All-Star starting pitchers Gerrit Cole, Stephen Strasburg, and Madison Bumgarner will all be on the market this winter, but will not come cheap. Being able to free up salary will increase San Diego’s odds at landing one of the big fish in the sea of free agency.
Lastly, this is the most important offseason in team history because the team has never been in this position before. They have the best farm system in baseball with legitimate superstars already on the MLB roster. The winter after the Padres went 91-71 and won the division in 1996, a lot was up in the air with Greg Vaughn’s contract being up, and the aging Fernando Valenzuela leaving town, leaving a hole in the rotation.

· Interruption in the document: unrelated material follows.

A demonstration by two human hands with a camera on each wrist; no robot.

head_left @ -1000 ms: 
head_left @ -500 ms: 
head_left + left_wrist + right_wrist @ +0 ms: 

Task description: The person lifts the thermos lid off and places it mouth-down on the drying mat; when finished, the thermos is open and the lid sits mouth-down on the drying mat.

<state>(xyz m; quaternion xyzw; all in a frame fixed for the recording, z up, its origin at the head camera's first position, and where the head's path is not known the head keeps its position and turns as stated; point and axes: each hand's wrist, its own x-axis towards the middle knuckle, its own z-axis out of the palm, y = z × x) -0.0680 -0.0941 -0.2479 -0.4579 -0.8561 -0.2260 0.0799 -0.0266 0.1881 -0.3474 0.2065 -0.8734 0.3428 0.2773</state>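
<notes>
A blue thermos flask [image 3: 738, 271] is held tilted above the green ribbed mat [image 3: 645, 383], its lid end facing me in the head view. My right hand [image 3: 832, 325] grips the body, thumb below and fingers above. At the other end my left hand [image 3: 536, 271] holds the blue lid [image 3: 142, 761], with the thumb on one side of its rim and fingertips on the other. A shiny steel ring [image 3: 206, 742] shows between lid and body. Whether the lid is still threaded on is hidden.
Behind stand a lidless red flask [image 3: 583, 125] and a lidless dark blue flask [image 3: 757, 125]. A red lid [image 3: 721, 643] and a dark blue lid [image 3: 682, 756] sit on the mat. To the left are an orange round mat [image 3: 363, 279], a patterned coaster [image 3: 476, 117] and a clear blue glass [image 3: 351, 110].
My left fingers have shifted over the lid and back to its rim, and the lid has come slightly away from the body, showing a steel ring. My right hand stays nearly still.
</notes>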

An argument can be made for the 1997-1998 offseason where the Padres still had a strong core but wanted to reshuffle the deck for ultimately what would be a pennant-winning 1998 season.
However, this organization has been beaten down for so long. Every other divisional opponent has at least reached the World Series, with the Giants and Diamondbacks winning it, since the last time the Padres went to their World Series in 1998. Each divisional rival has even made the playoffs since the last time the Padres went to the postseason. It’s downright embarrassing.
While the Padres have certainly entered other offseasons with more championship hopes than this one in their history, none are bigger than this winter will be. It’s time for the Padres to put their money, and prospect capital, where their mouths are and get other pieces to create a playoff-contending roster.